**Work item:** Repeat nothing but the lines below running from the one containing "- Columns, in" to the one containing "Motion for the". Keep both end lines.

**Available data:**
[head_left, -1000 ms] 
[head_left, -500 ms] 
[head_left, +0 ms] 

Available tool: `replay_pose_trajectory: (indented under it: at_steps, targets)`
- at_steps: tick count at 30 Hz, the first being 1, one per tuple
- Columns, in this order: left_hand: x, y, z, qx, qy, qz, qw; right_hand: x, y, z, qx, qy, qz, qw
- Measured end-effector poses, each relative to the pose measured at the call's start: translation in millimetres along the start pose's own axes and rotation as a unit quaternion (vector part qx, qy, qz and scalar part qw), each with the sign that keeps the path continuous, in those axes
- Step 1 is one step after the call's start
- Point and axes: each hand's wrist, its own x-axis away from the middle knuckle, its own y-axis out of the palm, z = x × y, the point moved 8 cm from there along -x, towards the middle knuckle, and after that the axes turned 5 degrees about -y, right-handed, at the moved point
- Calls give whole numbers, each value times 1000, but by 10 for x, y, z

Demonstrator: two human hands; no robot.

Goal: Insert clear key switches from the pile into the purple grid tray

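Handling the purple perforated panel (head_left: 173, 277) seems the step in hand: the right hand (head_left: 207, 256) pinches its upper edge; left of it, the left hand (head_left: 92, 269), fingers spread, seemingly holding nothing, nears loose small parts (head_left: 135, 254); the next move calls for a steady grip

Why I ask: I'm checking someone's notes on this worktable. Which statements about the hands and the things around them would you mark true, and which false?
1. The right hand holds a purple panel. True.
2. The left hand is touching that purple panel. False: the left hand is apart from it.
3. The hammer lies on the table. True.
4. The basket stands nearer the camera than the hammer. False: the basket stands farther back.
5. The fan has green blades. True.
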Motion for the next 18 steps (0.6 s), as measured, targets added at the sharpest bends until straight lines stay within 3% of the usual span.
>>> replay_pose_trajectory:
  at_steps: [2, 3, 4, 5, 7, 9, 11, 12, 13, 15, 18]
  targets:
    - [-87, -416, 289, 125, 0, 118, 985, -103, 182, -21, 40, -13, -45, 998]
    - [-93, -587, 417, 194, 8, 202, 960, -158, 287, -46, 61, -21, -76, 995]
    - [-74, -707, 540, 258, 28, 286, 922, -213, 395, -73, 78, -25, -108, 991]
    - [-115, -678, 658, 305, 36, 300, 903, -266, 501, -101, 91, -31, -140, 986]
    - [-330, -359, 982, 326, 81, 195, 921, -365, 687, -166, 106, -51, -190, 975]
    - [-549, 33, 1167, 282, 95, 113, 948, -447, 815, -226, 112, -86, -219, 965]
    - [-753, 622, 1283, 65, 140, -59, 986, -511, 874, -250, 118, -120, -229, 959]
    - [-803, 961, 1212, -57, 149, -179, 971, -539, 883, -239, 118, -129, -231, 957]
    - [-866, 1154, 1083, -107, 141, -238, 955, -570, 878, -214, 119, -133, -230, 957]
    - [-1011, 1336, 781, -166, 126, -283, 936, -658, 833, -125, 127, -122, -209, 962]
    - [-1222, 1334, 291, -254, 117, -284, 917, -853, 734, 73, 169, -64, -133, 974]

**Response box:**
- Columns, in this order: left_hand: x, y, z, qx, qy, qz, qw; right_hand: x, y, z, qx, qy, qz, qw
- Measured end-effector poses, each relative to the pose measured at the call's start: translation in millimetres along the start pose's own axes and rotation as a unit quaternion (vector part qx, qy, qz and scalar part qw), each with the sign that keeps the path continuous, in those axes
- Step 1 is one step after the call's start
- Point and axes: each hand's wrist, its own x-axis away from the middle knuckle, its own y-axis out of the palm, z = x × y, the point moved 8 cm from there along -x, towards the middle knuckle, and after that the axes turned 5 degrees about -y, right-handed, at the moved point
- Calls give whole numbers, each value times 1000, but by 10 for x, y, z

Demonstrator: two human hands; no robot.

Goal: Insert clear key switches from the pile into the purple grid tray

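Handling the purple perforated panel (head_left: 173, 277) seems the step in hand: the right hand (head_left: 207, 256) pinches its upper edge; left of it, the left hand (head_left: 92, 269), fingers spread, seemingly holding nothing, nears loose small parts (head_left: 135, 254); the next move calls for a steady grip

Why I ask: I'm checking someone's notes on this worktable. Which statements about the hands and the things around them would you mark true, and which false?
1. The right hand holds a purple panel. True.
2. The left hand is touching that purple panel. False: the left hand is apart from it.
3. The hammer lies on the table. True.
4. The basket stands nearer the camera than the hammer. False: the basket stands farther back.
5. The fan has green blades. True.
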Motion for the next 18 steps (0.6 s), as measured, targets added at the sharpest bends until straight lines stay within 3% of the usual span.

Nothing else remains to be done in this exercise.